Thanks to https://designschool.canva.com/blog/blog-traffic/
Card sorting can be used for much more than just organizing a website’s navigation. In fact, that is why information architecture is such a broad term. And one tool for helping people organizing and creating a structure is a card sort.
So what exactly is card sorting? According to the Wikipedia entry for card sorting: “Card sorting is a simple technique in user experience design where a group of subject experts or “users,” however inexperienced with design, are guided to generate a category tree or folksonomy. It is a useful approach for designing information architecture, workflows, menu structure, or web site navigation paths.”
Now that we know what it means, how do we use it?
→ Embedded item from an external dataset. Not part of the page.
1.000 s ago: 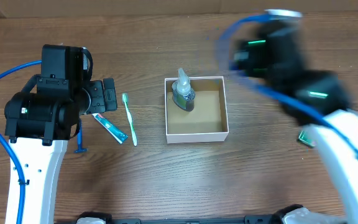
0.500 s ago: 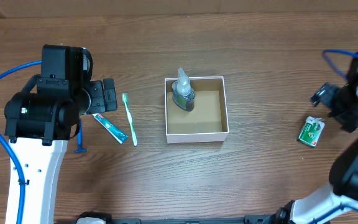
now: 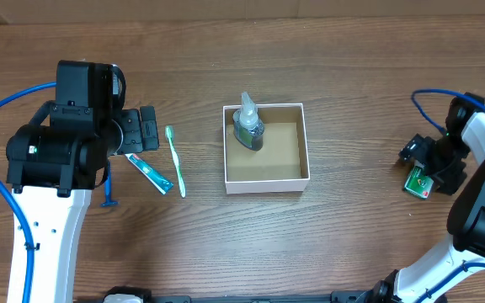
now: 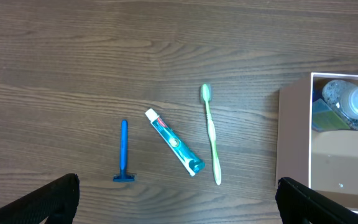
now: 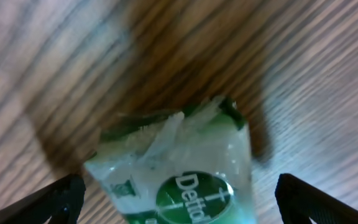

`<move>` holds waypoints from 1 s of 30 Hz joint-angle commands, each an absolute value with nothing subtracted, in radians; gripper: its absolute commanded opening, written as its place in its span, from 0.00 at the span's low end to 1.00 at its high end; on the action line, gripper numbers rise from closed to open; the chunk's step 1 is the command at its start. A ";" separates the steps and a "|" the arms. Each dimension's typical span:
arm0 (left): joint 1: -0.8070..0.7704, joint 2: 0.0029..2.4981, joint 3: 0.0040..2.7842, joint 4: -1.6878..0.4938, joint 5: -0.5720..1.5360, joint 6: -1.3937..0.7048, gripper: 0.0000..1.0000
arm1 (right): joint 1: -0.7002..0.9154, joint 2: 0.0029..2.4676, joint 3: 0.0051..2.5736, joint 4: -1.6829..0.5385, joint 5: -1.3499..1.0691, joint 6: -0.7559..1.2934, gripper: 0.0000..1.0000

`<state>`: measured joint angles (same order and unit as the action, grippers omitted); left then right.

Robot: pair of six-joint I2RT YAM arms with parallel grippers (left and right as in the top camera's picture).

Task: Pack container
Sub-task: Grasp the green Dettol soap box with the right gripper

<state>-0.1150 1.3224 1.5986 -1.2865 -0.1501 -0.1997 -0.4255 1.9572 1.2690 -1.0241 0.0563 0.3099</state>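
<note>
R gripper (image 5: 182, 200): in the R wrist view the fingertips sit at the two lower corners, jaws spread wide, nothing clamped. Directly below and between them lies a green-and-white soap packet (image 5: 185, 171), flat on the wood table (image 3: 352, 244). The wrapper is crinkled, with part of a round "Dett" logo legible. No finger contact with the packet is visible. L gripper (image 4: 185, 208): fingertips at both lower corners of the L wrist view, jaws likewise wide apart, empty, over bare wood. Just beyond it, L to R: a blue razor (image 4: 124, 152), a toothpaste tube (image 4: 174, 142) lying at a slant, and a green toothbrush (image 4: 211, 140) with its head pointing away. All three are near each other, apart, and outside the box. The container (image 3: 268, 185) sits approx. at table centre, well apart from the packet on the R side and near the toothbrush on the L. Inside it, one clear bottle (image 3: 247, 126) w/ a pale cap occupies the far L corner. The rest of the brown floor is bare.
</note>
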 commanded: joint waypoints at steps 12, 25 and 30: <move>-0.111 1.327 1.605 -1.287 -0.138 -0.187 1.00 | -0.427 1.946 1.233 -0.981 0.020 0.306 0.63; -0.111 1.327 1.605 -1.287 -0.138 -0.187 1.00 | -0.427 1.938 1.293 -1.032 -0.017 0.336 0.04; -0.111 1.327 1.605 -1.287 -0.138 -0.187 1.00 | -0.381 1.842 1.462 -1.147 -0.050 0.275 0.04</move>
Or in other words, why do we use it? In my case, I wanted to test a few of the doctors who use my company’s enterprise software. We have a portion of the software that is Electronic Medical Records, aka EMR. I wanted to see how different participants thought the information should be structured in the patient’s EMR.
- Should each entry be strictly entered chronologically?
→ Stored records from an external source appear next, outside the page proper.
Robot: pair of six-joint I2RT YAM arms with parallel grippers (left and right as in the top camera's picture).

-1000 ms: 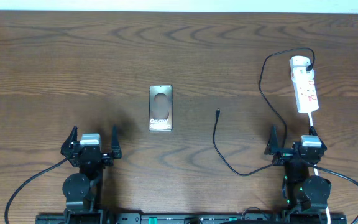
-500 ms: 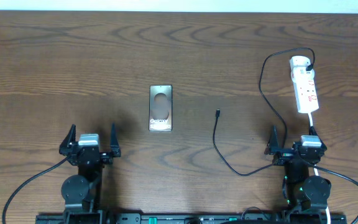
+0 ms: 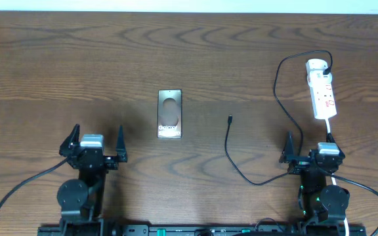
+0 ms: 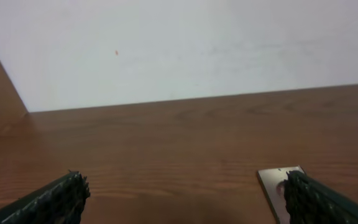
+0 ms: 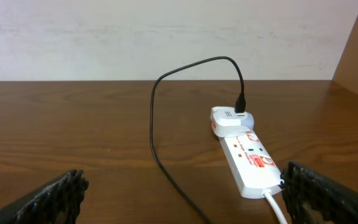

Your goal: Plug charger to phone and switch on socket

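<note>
The phone lies flat mid-table, lettering toward the arms; its near corner peeks out beside my left gripper's right finger. The charger is a thin black cable with its connector tip lying free right of the phone. It loops round to a black plug seated in a white adapter at the far end of the socket. My left gripper stands open, near-left of the phone. My right gripper is open just short of the socket, holding nothing.
The socket's white cord runs back under my right gripper's right finger. The charger cable crosses the wood between the right fingers. A white wall rises behind the table's far edge.
The left arm has shifted slightly left and forward, still open. The right arm, phone, charger and socket have not moved.
</note>
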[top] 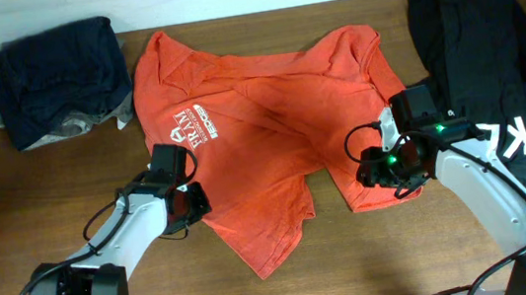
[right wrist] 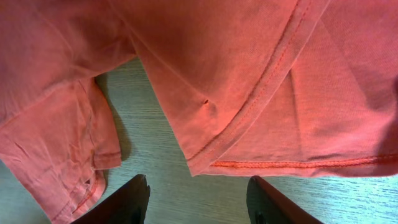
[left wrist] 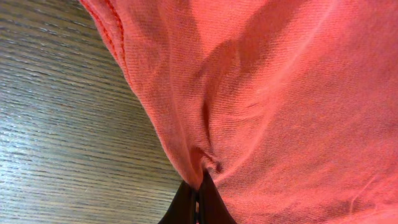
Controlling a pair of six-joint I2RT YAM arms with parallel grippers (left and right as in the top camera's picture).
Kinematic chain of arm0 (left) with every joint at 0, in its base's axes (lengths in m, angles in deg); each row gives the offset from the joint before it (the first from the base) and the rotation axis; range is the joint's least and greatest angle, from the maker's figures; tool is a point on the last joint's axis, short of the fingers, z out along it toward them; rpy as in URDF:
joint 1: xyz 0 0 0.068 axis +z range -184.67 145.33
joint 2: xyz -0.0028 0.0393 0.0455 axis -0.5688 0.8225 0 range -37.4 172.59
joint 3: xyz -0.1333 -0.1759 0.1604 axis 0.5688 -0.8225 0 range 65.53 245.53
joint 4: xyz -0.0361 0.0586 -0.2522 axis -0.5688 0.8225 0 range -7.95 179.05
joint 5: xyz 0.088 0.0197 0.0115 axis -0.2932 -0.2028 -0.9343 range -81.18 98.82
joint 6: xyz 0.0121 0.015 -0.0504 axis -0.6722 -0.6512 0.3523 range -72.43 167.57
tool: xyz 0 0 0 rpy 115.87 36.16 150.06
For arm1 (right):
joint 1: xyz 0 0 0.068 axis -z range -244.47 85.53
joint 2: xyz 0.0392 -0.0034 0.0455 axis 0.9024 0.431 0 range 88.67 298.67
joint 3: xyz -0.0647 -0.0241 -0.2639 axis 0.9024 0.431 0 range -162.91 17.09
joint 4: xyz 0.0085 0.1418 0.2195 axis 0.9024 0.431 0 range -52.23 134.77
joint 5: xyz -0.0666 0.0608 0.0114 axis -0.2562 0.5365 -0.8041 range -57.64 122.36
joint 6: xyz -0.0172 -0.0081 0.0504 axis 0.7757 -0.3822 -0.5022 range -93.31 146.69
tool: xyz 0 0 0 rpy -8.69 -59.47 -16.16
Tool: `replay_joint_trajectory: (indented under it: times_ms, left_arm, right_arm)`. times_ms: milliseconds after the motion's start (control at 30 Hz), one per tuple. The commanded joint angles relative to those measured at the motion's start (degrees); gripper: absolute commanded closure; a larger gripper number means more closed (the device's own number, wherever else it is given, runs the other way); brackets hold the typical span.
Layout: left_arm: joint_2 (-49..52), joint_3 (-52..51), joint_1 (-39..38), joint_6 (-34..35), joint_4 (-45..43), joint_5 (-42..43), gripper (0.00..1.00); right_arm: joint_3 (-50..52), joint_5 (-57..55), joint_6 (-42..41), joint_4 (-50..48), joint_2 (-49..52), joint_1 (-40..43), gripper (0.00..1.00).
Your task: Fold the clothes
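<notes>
T-shirt point(top: 260, 118) between low, closed left fingers point(left wrist: 180, 213)

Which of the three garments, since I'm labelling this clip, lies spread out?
The red-orange T-shirt in the middle; the navy pile and black garment sit bunched at the sides.

A dark brown wood-grain desk point(top: 355, 256) carries three lots of cloth. In the middle a red-orange short-sleeved T-shirt point(top: 272, 137) lies spread but rumpled, white lettering facing up, one corner trailing toward the near edge. At the far left sits a crumpled dark navy pile of fabric point(top: 61, 76), with a bit of grey cloth point(top: 48, 137) showing at its near side. At the far right a black garment with white letters point(top: 491, 52) lies bunched, just beside the T-shirt.
</notes>
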Motion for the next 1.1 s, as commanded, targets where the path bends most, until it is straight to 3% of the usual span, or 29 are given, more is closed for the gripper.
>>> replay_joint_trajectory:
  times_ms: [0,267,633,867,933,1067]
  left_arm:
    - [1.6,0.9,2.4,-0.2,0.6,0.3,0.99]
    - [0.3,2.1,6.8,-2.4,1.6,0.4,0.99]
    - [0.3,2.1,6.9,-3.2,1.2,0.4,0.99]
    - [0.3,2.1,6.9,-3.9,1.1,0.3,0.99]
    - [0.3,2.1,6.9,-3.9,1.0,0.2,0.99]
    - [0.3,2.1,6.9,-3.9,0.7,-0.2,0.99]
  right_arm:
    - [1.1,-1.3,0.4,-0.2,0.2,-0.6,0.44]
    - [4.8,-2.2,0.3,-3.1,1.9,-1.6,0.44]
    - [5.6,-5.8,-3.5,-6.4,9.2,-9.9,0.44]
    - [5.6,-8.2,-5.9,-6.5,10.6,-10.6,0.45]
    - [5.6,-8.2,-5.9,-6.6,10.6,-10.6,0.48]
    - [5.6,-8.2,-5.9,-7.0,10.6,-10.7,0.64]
- And if that is the case, is the oldest entry first or newest entry first?
- Should the most important information be surfaced to the top somehow?
- Is there a way to create bundles of information or sub groups?
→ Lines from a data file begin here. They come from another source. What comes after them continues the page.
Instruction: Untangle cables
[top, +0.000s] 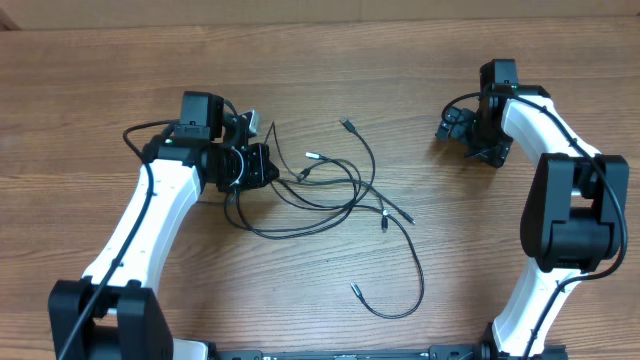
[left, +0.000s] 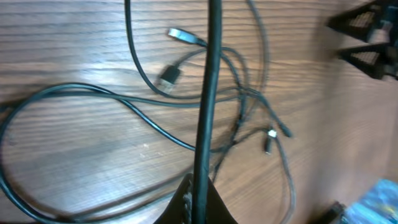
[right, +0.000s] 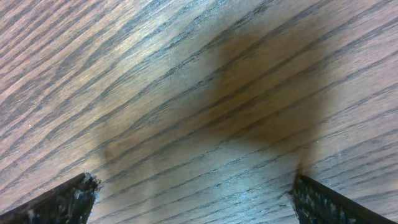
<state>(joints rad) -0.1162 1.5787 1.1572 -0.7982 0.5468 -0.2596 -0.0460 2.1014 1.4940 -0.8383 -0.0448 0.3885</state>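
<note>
Cables (top: 330, 188): thin black cords, loosely knotted together on the wooden table (top: 100, 80). The number of separate cords cannot be told where they cross. Plug ends (top: 348, 124): at least six in the overhead view, some silver-tipped, spread around the edge of the knot. One long loop with a plug trails well away from both sets of jaws, toward the robot bases. Arms: two, white with black joints. Left arm (top: 150, 215): reaches forward from its base and bends inward, with its wrist low over the table. Left gripper (top: 268, 165): one, at the near edge of the knot, with most of the cords fanning out ahead of the jaws. In the left wrist view, the left gripper (left: 200, 204) has its jaws pressed together on one cable strand (left: 209, 93). This strand runs taut and straight out from between them, above the slack cords lying on the wood. Right arm (top: 560, 190): arches forward from its base, with its wrist turned inward. Right gripper (top: 452, 125): one, well apart from the knot, with no cord near its jaws. In the right wrist view, the right gripper (right: 196, 202) has its two fingertips (right: 59, 200) spread wide apart. They hold nothing, with only bare, shadowed wood grain between and ahead of them.
</note>
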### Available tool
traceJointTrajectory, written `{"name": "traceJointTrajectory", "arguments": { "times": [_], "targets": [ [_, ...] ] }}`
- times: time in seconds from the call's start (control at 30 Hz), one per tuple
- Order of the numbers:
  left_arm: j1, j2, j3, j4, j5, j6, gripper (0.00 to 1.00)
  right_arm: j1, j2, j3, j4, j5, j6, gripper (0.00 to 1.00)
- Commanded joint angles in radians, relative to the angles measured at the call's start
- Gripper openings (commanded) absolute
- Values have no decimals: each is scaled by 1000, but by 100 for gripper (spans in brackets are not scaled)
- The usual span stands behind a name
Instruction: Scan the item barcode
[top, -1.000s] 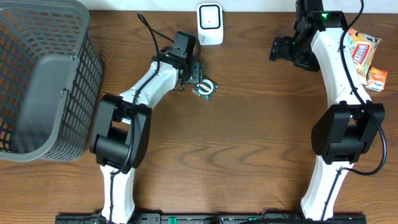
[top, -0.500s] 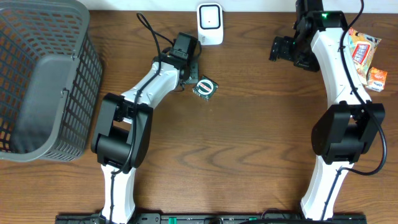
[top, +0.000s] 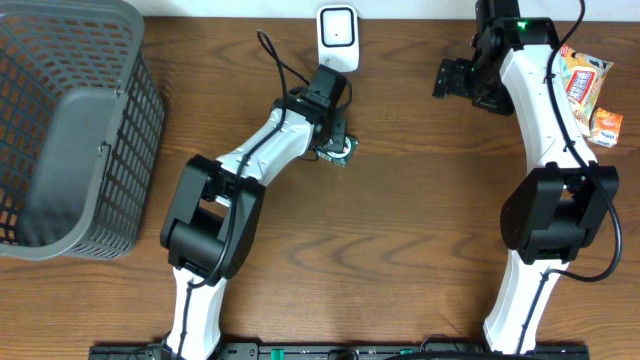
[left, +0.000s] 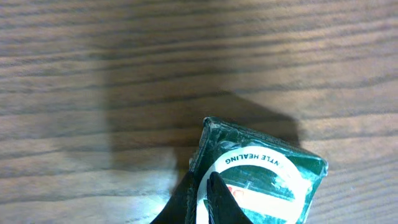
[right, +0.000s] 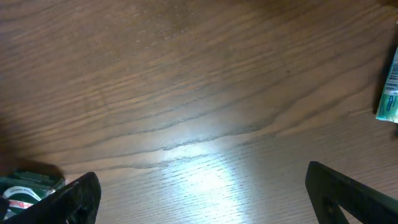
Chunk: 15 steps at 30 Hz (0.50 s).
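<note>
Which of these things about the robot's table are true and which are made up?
1. The left end effector is pinched shut on the edge of the green packet. True.
2. The green packet lies inside the grey basket. False: it is out on the wooden table, just below the white scanner.
3. The right end effector is open and holds nothing. True.
4. The snack packets sit next to the basket. False: they lie at the opposite end of the table, beside the right arm.
</note>
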Motion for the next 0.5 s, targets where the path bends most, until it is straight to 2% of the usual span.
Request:
{"name": "traceJointTrajectory", "arguments": {
  "times": [0.0,0.23,0.33,0.47],
  "targets": [
    [-42,21,-8,-20,61,12,8,1,12,-2,-1,-6,-11,99],
    [-95,20,-8,-22,147,14,8,1,12,-2,-1,-6,-11,99],
    [-102,7,-8,-23,230,17,8,1,12,-2,-1,-6,-11,99],
    [-102,-37,-8,-25,303,63,7,1,12,-2,-1,-6,-11,99]
  ]
}}
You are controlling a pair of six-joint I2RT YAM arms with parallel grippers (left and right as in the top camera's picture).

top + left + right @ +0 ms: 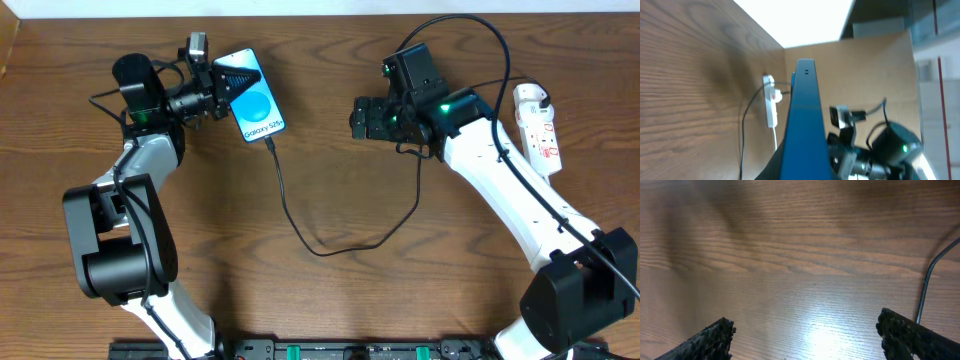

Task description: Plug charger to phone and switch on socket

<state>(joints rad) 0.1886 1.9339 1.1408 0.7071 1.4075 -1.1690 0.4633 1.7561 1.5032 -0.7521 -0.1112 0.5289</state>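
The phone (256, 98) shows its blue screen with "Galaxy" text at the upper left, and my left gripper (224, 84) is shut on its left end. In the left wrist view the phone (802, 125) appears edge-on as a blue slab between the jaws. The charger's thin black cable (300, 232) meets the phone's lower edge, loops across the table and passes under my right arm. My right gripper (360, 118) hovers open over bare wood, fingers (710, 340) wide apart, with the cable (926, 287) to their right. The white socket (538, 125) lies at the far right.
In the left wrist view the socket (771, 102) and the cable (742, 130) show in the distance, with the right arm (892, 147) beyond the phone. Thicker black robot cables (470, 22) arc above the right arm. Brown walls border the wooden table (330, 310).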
- What does the user think the best way this information should be organized?
All of these questions could prompt hours and hours of discussion and speculation. So instead of endlessly talking about it, let’s get direct feedback from the users.
I know that many UX Designers use post-it notes on a wall to organize thoughts and create a taxonomy. However, what do you do if you don’t have a wall? And what if you do if your tester is not located in the same room as you? In other words, you need to perform the card sorting remotely.
I looked high and low for online and electronic resources to perform a card sort. I found that most of the online options were either too expensive or simply did not offer the functionality I was looking for. In the end, I settled on the free Mac program called XSort. This great little program (though visually very outdated) had the basic features I needed to perform a card sort. It allowed me to have more than 10 cards, it had the ability for the user to create subgroups within groups, and the cards would not automatically “snap” in to place like some services would. The users could place the cards wherever they wanted to on the screen.
So far, we have performed a few pilot tests with a handful of doctors to work out some bugs. The main lesson we are learning is that what the user is saying as he/she is going through the card sort is actually more valuable than the actual results. So instead of “throwing the test over the wall,” or in the online word, just sending out a card sort link and viewing the results, it is actually better to have the user talk you through their thought process. What is also valuable is that being able to moderate the card sort, and to answer technical or clarifying questions probably produces more accurate results. If a user is confused about a term or abbreviation, he or she might categorize that differently, and thus throwing off the card sort, than if the tester clearly understands the term. Finally one more valuable gem that I realized while performing cards sorts: Keep your mouth shut! Let the tester talk you through the awkward silences. If you must speak, ask probing and clarifying questions. But do your best to try not to suggest ANY way that a tester could group items. They tester will struggle at first. But that is OK. Just let them absorb all the cards and try to make sense out of them the best way that they can. You will get great user feedback if you actually let the user provide you that unbiased feedback.
The bottom line lesson here: Yes kids, card sorting can be used for more than just organizing navigation of a website. Try it out!
Travel sheets are a traditional medical document used by doctors as a sort of a check list of conditions. It’s a quick way to mark items that a patient may or may not have.
What do I know about medical exam travel sheets? Absolutely nothing! But that is a great start for any UX Designer. You don’t have to be an expert on your subject so start researching. In fact, the less you know can work to your advantage. Approaching a topic from a completely new and innocent perspective allows you to empathize how someone else who is new to the subject will be introduced. You have fresh eyes, less bias and a lack of knowledge to jump ahead of yourself.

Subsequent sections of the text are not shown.